Le 18 novembre dernier, le ministre mauricien de la Santé, Anil Bachoo, célébrait l’intégration de nouveaux médecins dans le service public. Saluant « la persévérance, le courage et la détermination de ceux qui ont choisi de se consacrer à cette profession noble mais exigeante », il affirmait que l’arrivée de ces officiers contribuerait à renforcer le système et à améliorer la qualité des soins.
Sur le papier, les chiffres impressionnent : 111 médecins généralistes recrutés. Mais dans les faits, les syndicats du service de santé public dénoncent un écart considérable entre l’annonce ministérielle et la réalité du terrain. Loin de résoudre le manque chronique de personnel qui perdure depuis des années et s’accentue avec les départs à la retraite, ce recrutement ne serait qu’« un coup d’épée dans l’eau ».
Le Dr Vinesh Sewsurn, président de la Medical Health Officers Association (MHOA), et le Dr Meetheelesh Abeeluck, président de la Government Medical and Dental Health Officers Association (GMDOA), sont unanimes : il ne faut pas « faire preuve de malhonnêteté intellectuelle » dans la présentation de ces chiffres. Leur analyse converge sur un constat implacable : le recrutement effectué ne fait pas de grand changement dans le service de santé public.
Le Dr Sewsurn dévoile les dessous de ces statistiques flatteuses. Dans la fonction publique coexistent deux types de contrats : les contrats temporaires, renouvelés mensuellement ou annuellement, et les contrats permanents sous l’égide de la Public Service Commission (PSC).
« Si les médecins ‘recrutés’ étaient déjà employés selon un contrat temporaire et sont recrutés sous un contrat permanent, il n’y a pas de nouveau effectif car c’est le contrat du même médecin qui change », explique-t-il. Le nombre de personnel n’évolue donc pas réellement.
Une quarantaine des 111 médecins recrutés sur une base permanente travaillaient déjà sous contrat temporaire. Les autres exerçaient dans le secteur privé, en clinique ou à leur compte. « S’ils sont à leur compte, ils peuvent se joindre au service public sans délai, mais si c’est dans une clinique privée, ils doivent donner un préavis au préalable », précise le Dr Sewsurn.
Ce qui explique que certains n’ont pas encore rejoint leur poste. « Il ne faut pas faire un amalgame entre le recrutement par la PSC et l’absorption des médecins qui sont déjà dans le système de la santé public », insiste-t-il.

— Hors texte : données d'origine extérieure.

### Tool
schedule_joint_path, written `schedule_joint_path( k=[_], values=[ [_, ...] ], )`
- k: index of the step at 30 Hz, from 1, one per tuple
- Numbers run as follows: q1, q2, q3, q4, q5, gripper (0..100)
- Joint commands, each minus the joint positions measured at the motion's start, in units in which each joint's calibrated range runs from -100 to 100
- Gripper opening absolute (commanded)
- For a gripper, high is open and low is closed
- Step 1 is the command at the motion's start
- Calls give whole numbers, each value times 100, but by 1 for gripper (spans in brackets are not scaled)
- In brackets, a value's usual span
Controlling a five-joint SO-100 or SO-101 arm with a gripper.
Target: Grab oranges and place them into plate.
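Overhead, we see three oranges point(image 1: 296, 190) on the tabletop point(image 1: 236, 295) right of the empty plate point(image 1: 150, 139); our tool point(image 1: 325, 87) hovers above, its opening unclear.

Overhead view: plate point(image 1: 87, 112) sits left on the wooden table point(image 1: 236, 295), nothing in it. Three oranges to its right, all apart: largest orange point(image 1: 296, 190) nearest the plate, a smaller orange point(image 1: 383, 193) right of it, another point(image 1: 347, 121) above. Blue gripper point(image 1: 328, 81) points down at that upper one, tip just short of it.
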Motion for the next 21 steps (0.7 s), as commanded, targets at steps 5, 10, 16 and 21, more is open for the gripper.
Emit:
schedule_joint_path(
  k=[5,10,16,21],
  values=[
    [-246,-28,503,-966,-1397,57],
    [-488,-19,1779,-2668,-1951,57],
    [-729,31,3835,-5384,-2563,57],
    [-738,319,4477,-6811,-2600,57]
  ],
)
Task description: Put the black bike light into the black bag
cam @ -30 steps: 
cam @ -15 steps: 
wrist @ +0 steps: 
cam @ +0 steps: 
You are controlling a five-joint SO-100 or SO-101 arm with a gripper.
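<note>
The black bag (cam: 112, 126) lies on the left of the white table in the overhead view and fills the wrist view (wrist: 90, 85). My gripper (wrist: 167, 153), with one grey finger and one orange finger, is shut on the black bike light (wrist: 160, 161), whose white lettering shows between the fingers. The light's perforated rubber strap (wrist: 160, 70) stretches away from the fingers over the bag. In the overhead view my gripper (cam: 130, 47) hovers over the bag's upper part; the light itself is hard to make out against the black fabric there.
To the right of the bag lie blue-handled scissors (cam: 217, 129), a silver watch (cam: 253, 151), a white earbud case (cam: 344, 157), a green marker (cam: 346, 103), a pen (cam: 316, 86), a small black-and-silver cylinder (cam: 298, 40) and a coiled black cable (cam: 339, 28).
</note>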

Les chiffres officiels se heurtent à la réalité des établissements de santé. En moyenne, seulement 2 à 5 médecins par hôpital régional se sont effectivement présentés, selon le Dr Sewsurn. Un médecin chef de service, qui a requis l’anonymat, illustre cette contradiction : sur une liste d’une vingtaine de médecins qui devaient rejoindre son établissement, seulement quatre se sont présentés. Un nombre insuffisant pour combler le manque aigu de personnel.
Le Dr Abeeluck confirme : « Il n’y a pas beaucoup qui ont fait le reporting. » Parmi ceux qui ont reçu leur lettre de la PSC, certains ne se sont jamais présentés. « Ce n’est que quand ils vont venir pour le ‘reporting’ qu’on pourra dire concrètement qu’ils ont rejoint le service public en acceptant les conditions de travail », souligne-t-il. Selon lui, un scénario similaire s’est déjà produit à deux reprises dans le passé. En fin de compte, le nombre de nouveaux arrivants est donc inférieur à 100. « La situation reste critique et chronique malgré les recrutements qui ont été annoncés », alerte le Dr Abeeluck.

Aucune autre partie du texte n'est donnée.